Assignment: Please return, word for word, the line containing "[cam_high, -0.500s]" and each line after it through the end of the data below, and nothing else.

*** Opening Given material ***

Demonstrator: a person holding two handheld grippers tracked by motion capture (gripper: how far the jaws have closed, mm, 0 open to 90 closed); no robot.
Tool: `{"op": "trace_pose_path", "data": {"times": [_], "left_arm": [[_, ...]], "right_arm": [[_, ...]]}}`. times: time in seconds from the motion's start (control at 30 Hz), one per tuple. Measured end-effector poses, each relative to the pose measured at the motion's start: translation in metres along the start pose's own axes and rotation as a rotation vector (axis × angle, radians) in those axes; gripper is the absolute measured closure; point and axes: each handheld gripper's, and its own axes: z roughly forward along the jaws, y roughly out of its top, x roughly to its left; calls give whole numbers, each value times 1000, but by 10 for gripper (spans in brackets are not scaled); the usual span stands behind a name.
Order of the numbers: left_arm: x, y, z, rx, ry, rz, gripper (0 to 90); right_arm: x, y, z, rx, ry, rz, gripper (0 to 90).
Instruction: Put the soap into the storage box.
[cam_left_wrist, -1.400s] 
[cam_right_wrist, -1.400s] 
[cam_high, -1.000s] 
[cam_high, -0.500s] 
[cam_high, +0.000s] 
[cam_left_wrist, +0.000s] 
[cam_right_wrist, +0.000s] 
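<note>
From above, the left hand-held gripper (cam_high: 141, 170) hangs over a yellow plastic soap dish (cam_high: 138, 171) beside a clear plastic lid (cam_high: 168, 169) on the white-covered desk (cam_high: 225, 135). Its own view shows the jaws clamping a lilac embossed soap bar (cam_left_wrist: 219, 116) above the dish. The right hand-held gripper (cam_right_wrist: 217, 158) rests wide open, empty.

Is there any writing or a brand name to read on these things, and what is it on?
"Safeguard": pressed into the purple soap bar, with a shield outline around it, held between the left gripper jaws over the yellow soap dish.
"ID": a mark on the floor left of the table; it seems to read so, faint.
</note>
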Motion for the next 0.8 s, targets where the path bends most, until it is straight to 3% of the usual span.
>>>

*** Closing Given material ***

Expected answer:
[cam_high, -0.500s] 
[cam_high, +0.000s] 
[cam_left_wrist, +0.000s] 
[cam_right_wrist, +0.000s] 
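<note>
From above, the left hand-held gripper (cam_high: 141, 170) hangs over a yellow plastic soap dish (cam_high: 138, 171) beside a clear plastic lid (cam_high: 168, 169) on the white-covered desk (cam_high: 225, 135). Its own view shows the jaws clamping a lilac embossed soap bar (cam_left_wrist: 219, 116) above the dish. The right hand-held gripper (cam_right_wrist: 217, 158) rests wide open, empty.

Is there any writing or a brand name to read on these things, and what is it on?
"Safeguard": pressed into the purple soap bar, with a shield outline around it, held between the left gripper jaws over the yellow soap dish.
"ID": a mark on the floor left of the table; it seems to read so, faint.
</note>
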Motion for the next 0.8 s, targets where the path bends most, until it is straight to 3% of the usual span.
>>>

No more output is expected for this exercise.